**Exercise prompt**
Select from the data all lines with the word "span".

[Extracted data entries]
..............................

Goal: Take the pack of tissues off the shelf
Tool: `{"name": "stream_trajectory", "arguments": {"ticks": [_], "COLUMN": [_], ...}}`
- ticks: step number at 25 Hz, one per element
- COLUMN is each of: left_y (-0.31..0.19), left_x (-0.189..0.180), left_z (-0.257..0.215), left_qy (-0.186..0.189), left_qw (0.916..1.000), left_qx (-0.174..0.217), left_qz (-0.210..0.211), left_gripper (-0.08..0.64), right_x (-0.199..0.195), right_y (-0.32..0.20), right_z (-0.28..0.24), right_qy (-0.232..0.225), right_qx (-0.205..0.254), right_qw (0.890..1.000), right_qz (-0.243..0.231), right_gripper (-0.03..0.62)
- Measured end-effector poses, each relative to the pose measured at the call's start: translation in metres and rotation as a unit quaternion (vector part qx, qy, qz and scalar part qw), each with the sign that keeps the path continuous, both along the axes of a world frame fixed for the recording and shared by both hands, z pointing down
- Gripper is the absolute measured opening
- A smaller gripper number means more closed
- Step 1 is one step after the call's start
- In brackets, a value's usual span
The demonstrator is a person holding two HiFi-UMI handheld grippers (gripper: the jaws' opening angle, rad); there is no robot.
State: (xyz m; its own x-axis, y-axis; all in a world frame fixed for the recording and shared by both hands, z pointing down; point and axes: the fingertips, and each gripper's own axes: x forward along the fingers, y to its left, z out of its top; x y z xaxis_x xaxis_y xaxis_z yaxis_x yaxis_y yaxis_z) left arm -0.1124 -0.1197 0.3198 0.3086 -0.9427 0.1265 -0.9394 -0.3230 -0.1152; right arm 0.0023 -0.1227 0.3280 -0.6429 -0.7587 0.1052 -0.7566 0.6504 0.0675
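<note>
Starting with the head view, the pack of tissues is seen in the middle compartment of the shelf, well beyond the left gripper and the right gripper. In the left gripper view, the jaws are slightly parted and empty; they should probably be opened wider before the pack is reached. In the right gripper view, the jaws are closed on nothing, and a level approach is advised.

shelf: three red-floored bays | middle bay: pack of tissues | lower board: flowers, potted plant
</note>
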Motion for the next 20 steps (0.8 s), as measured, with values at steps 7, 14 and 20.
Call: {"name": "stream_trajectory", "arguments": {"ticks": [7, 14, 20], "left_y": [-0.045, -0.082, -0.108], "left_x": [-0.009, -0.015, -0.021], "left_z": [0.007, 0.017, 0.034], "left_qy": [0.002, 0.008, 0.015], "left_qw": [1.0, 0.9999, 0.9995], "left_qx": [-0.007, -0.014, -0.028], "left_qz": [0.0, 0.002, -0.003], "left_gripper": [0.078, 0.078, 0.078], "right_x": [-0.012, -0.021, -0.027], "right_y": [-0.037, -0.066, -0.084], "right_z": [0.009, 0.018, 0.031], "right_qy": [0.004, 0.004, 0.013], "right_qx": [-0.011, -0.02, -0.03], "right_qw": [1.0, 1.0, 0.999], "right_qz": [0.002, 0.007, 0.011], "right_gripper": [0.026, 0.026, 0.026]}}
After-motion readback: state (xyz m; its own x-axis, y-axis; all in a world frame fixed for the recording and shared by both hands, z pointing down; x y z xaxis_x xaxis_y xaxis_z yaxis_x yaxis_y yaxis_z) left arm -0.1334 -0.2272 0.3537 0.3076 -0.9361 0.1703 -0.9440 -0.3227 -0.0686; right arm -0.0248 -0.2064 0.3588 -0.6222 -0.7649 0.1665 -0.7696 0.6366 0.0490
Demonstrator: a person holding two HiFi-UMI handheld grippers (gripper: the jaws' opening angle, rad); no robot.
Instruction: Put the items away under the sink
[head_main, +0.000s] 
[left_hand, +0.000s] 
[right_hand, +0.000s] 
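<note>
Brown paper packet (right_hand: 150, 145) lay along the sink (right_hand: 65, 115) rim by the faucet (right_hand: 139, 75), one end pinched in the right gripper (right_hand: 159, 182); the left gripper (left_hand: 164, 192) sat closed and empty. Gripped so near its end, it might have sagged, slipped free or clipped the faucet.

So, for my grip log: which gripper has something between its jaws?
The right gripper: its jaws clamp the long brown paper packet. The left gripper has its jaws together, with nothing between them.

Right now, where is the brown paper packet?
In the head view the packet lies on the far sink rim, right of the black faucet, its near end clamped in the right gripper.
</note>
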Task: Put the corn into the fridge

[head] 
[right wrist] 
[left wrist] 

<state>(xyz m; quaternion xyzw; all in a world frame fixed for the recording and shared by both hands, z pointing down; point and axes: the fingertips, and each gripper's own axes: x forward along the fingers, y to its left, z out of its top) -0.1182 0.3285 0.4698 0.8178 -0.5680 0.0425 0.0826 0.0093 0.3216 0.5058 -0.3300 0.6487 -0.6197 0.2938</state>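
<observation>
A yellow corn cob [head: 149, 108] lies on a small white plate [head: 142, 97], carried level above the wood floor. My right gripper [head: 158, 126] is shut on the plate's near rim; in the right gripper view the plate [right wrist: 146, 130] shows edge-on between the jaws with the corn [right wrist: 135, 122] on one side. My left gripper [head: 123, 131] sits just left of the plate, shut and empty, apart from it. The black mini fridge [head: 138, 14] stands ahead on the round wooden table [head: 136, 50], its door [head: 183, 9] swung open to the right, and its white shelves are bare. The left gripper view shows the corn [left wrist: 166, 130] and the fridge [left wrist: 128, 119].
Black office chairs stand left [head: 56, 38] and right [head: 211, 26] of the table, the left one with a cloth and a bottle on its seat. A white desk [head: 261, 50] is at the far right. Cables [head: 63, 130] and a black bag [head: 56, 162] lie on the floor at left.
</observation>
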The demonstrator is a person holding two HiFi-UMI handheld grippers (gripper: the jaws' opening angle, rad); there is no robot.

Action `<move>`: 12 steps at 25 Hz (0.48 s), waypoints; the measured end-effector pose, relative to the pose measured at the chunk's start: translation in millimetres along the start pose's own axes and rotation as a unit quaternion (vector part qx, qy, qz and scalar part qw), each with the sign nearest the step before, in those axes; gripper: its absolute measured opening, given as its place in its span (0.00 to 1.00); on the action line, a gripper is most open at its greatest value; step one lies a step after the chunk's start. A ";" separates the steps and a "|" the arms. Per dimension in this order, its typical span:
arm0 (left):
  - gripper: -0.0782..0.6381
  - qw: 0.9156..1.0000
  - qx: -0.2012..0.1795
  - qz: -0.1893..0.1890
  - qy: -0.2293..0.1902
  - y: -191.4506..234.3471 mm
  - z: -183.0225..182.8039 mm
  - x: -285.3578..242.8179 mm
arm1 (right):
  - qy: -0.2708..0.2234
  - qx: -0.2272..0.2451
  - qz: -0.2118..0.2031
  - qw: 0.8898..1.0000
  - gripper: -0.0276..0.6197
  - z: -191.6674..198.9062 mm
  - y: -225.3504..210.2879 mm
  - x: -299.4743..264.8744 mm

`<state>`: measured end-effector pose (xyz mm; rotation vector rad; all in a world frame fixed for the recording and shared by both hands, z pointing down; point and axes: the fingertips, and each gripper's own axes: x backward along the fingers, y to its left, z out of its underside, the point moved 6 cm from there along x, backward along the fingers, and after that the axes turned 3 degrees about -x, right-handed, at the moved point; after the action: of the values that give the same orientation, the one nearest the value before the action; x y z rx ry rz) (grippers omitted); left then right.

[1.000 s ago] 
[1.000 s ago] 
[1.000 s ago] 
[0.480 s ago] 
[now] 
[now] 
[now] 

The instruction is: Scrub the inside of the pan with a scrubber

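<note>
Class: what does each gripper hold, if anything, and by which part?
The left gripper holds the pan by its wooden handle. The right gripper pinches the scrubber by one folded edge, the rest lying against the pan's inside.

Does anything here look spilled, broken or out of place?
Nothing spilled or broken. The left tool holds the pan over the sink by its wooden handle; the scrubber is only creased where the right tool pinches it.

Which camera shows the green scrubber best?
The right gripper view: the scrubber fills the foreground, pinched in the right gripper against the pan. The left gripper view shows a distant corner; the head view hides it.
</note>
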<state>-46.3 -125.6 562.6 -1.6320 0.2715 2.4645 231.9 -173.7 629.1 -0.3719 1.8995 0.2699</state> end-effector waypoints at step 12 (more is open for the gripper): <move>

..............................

**Exercise response**
- In brackets, a value's usual span
Action `<move>`: 12 steps at 25 Hz (0.48 s), waypoints; the measured end-effector pose, relative to the pose measured at the chunk's start: translation in millimetres along the start pose's own axes and rotation as a unit quaternion (vector part qx, qy, qz and scalar part qw), each with the sign nearest the step before, in those axes; gripper: its absolute measured opening, given as its place in its span (0.00 to 1.00); on the action line, a gripper is most open at its greatest value; step one lies a step after the chunk's start. A ";" separates the steps and a "|" the arms. Per dimension in this order, its typical span:

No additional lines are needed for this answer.